La lepra. Lepra. Don Onofre masticaba este nombre pavoroso. Lo veríais en el lento temblor de sus mandíbulas salientes. Veríais en sus iris felinos, turbios, empañados de pronto por un humbo fugaz, el horror de las úlceras descubiertas a solas, atrancadas las puertas. ¡Ay! No había niña más púdica que don Onofre. Amaba vestido. Su ropa, cosida hasta la nuez, era un saco de inmundicia cerrado y sellado como el cofre de un avariento. Pero, ¿y la cabeza? ¿La cabeza grasienta, vil, imposible de escamotear? Y la bestia subía, se enroscaba a la nuca. Don Onofre anhelaba algo parecido a decapitarse. Al cabo, la lepra sacó la garra por el cuello de la camisa y apresó el rostro.

¡Ser leproso, escandalosamente leproso un hombre tan rico, que podían ser tan feliz! Esta injusticia acongojaba a don Onofre. Sus vecinos opinaban como él. Prez del departamento, le veneraron; mejor todavía, le compadecieron maravillados. Aquella frente manchada inspiró a los esquilmados campesinos el respeto de las cumbres donde se muestra a los viajeros la peña partida por el rayo. Admiraron a don Onofre doblemente; se le aproximaban con reparo religioso que él tomó por asco. ¡Asco, el asco ardiente que se tenía a sí propio! No se resignó. Forcejeó, en largas pesadillas, con los fantasmas purulentos; al despertar había en la almohada lágrimas de espanto. Lucharía; no moriría así, no, maldito por el destino. Se arruinaría con tal de curarse, con tal siquiera de esconder su mal.

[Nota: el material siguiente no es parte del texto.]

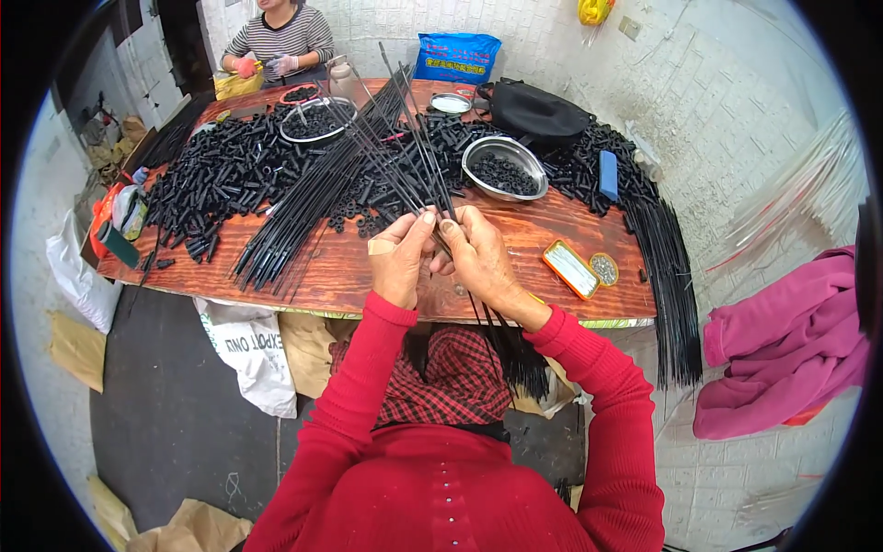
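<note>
Black rods (418, 175), thin and long, fan upward out of the two bare hands I watch from afar, both raised just above the near edge of the wooden table (340, 276). Left hand (400, 262), a pale plaster across one finger, closes around the bundle from the side; right hand (478, 258) pinches it with thumb and fingertips, so both hold the rods in a tight, narrow grip. The lower ends of the bundle hang past the table's near edge, down over a red checked apron (451, 377) between the red sleeves (607, 386).

By my reading, the step in hand is sorting or evening up this handful; the next move would seem to call for keeping the tips aligned while one hand loosens, since the thin rods could easily slip or splay.

On the table beyond the hands, more rods lie in a slanting sheaf (294, 221), and short black tubes (221, 175) are heaped toward its far left. A steel bowl (504, 167) of small black pieces stands farther in, to the right of the hands, and a small flat tin (570, 269) rests near the table's right end. Another sheaf of rods (667, 276) droops off that end. At the table's far side sits a black bag (538, 115), and a person in a striped top (280, 41) works with gloved hands.
</note>
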`<state>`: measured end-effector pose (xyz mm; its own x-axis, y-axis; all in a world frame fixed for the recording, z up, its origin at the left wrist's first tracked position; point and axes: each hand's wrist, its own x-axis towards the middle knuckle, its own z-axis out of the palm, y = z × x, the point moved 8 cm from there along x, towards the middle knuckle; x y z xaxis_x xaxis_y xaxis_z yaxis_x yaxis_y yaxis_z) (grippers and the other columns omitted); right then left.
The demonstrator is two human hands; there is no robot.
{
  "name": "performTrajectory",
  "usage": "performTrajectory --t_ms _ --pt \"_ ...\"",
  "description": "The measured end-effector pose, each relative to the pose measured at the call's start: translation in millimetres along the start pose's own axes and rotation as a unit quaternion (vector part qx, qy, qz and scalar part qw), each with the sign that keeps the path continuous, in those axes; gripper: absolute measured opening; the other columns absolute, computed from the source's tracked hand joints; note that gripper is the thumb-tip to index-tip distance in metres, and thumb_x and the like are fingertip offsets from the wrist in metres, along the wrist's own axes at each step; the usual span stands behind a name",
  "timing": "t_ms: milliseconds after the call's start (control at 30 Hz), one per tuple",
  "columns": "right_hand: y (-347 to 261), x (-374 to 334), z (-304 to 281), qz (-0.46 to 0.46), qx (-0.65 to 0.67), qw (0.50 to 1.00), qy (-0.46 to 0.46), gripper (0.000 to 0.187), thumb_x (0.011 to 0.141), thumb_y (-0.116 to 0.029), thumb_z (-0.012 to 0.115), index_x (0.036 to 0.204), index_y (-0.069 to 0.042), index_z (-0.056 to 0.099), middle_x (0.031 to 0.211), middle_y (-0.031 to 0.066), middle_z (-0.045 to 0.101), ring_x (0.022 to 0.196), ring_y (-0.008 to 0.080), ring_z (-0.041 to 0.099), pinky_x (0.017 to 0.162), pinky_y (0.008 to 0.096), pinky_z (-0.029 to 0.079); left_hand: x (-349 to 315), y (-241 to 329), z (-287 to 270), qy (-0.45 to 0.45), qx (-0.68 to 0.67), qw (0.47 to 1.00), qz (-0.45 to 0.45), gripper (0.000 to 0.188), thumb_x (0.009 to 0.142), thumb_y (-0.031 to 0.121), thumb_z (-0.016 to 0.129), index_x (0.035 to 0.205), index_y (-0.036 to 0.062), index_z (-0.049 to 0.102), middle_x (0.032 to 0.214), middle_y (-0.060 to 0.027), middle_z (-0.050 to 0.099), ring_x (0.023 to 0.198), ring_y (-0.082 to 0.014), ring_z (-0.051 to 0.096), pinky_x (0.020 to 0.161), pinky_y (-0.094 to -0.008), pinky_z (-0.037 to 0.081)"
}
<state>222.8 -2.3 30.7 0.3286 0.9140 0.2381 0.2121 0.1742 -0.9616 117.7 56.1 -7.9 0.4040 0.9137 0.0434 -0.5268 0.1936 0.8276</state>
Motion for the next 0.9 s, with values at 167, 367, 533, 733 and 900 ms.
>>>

Y en persecución del milagro bajó los ríos, cruzó los mares.¡Qué tortura, ante la repugnancia, el odio, el pánico, gesticulantes en torno a su lepra! Sus compañeros de camarote huían despavoridos; sus comensales le relegaban a un extremo desierto de la mesa, o se iban furiosos. Se le rechazó, se le aisló, se le encepó; era un apestado, era la peste. Oía a su paso protestas, órdenes, un rabioso fregar de cacharros y cubiertos. Olía de continuo el ejército de sustancias desinfectantes con que se abroquelaban los dichosos. Don Onofre imploró lástima. Se dirigió a los sirvientes, a cuantos se arriesgaban a escucharle. Dijo que era rico, muy rico. Despilfarró ostensiblemente el champaña; arrojó habanos casi enteros; se cuajó las manos de brillantes. «Soportadme, suplicaba, soy rico, muy rico». Y a la postre algunos ojos le acariciaron, algunas frases le fingieron la inmortal música de la piedad, y algunas señoritas casaderas le sonrieron. ¡La higiene está tan adelantada!

Los médicos se lo enviaron entre ellos como una pelota podrida. Los más célebres eran los más caros; don Onofre no apreció otra diferencia. Le ordenaron cambiar, cambiar siempre de clima, de costumbres, de régimen. A fuerza de cambiar, repetía. Emigraba al Sur, y le hacían retroceder al Norte. Le prohibían comer carne o fécula, y se la imponían de nuevo. Le introdujeron pociones, píldoras, tinturas, cocimientos. Le remojaron, le bañaron, le fumigaron, le untaron de pomada, glicerados, aguas corrosivas, mantecas, aceites. Le lavaban y le volvían a untar. Uno le aplicó estiércol. Otro le recetó una preparación de oro. ¡Oro!¡Eso era lo principal!

Don Onofre regresó a su feudo, con menos dinero y con más lepra. Regresó enloquecido. Él era la lepra, y el mundo un espasmo de aversión, una inmensa náusea.

Y entonces, en las honduras de sus entrañas enfermas, la vieja tentación se alzó. Don Onofre «sabía». ¿Quién no sabe que la lepra, el castigo del cielo, sólo se sana con la sangre inocente de un niño?

Y don Onofre, tranquilizado, consolado, se puso a meditar.